Directions for this task:
Once you have read the data below, please repeat all of it exactly.

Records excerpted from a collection
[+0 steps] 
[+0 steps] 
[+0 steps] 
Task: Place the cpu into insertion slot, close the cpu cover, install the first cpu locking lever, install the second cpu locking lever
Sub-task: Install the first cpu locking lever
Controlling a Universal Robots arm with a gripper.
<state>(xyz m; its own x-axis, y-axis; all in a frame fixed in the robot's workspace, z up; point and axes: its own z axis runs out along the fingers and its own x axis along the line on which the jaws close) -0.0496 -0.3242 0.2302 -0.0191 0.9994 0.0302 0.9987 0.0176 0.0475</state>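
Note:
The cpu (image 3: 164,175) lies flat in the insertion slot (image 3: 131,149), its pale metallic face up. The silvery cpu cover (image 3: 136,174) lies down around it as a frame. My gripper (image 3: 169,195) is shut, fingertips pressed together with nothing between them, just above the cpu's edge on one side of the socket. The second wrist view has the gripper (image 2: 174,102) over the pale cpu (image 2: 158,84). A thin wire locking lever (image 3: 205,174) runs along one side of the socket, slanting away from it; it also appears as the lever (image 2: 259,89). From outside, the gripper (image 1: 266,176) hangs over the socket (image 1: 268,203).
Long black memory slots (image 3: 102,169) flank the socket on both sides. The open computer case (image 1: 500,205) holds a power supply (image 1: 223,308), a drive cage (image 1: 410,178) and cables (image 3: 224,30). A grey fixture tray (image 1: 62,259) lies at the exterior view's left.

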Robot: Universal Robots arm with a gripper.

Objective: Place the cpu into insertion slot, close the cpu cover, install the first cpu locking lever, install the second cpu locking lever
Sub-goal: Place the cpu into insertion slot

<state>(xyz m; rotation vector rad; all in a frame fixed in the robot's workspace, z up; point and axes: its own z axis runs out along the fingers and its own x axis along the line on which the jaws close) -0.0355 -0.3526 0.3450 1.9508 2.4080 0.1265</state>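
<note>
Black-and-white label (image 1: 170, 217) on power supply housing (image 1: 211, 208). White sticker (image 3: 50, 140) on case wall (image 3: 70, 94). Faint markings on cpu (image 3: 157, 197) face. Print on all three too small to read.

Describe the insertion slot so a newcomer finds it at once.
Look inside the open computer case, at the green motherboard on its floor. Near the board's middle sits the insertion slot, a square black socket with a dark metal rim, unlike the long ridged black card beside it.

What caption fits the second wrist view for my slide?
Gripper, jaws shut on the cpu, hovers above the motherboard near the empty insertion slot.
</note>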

Task output:
[+0 steps] 
[+0 steps] 
[+0 steps] 
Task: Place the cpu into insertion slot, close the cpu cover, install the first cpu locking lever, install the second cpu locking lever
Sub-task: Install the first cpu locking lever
Controlling a Universal Robots arm with a gripper.
<state>(xyz m; its own x-axis, y-axis; all in a frame fixed in the robot's workspace, z up; point and axes: its own z axis runs out along the fingers and its own x axis along the line on which the jaws close) -0.0496 -0.3242 0.2302 -0.0191 0.9994 0.0302 0.9987 0.0176 0.0475</state>
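Note:
The cpu (image 3: 164,175) lies flat in the insertion slot (image 3: 131,149), its pale metallic face up. The silvery cpu cover (image 3: 136,174) lies down around it as a frame. My gripper (image 3: 169,195) is shut, fingertips pressed together with nothing between them, just above the cpu's edge on one side of the socket. The second wrist view has the gripper (image 2: 174,102) over the pale cpu (image 2: 158,84). A thin wire locking lever (image 3: 205,174) runs along one side of the socket, slanting away from it; it also appears as the lever (image 2: 259,89). From outside, the gripper (image 1: 266,176) hangs over the socket (image 1: 268,203).
Long black memory slots (image 3: 102,169) flank the socket on both sides. The open computer case (image 1: 500,205) holds a power supply (image 1: 223,308), a drive cage (image 1: 410,178) and cables (image 3: 224,30). A grey fixture tray (image 1: 62,259) lies at the exterior view's left.
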
Robot: Universal Robots arm with a gripper.

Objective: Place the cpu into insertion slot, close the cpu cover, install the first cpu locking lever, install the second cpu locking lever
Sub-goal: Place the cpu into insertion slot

<state>(xyz m; rotation vector rad; all in a frame fixed in the robot's workspace, z up; point and axes: its own z axis runs out along the fingers and its own x axis along the line on which the jaws close) -0.0355 -0.3526 0.3450 1.9508 2.4080 0.1265</state>
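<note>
Black-and-white label (image 1: 170, 217) on power supply housing (image 1: 211, 208). White sticker (image 3: 50, 140) on case wall (image 3: 70, 94). Faint markings on cpu (image 3: 157, 197) face. Print on all three too small to read.

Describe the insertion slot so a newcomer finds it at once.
Look inside the open computer case, at the green motherboard on its floor. Near the board's middle sits the insertion slot, a square black socket with a dark metal rim, unlike the long ridged black card beside it.

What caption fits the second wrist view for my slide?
Gripper, jaws shut on the cpu, hovers above the motherboard near the empty insertion slot.
</note>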

This brings the exercise to completion.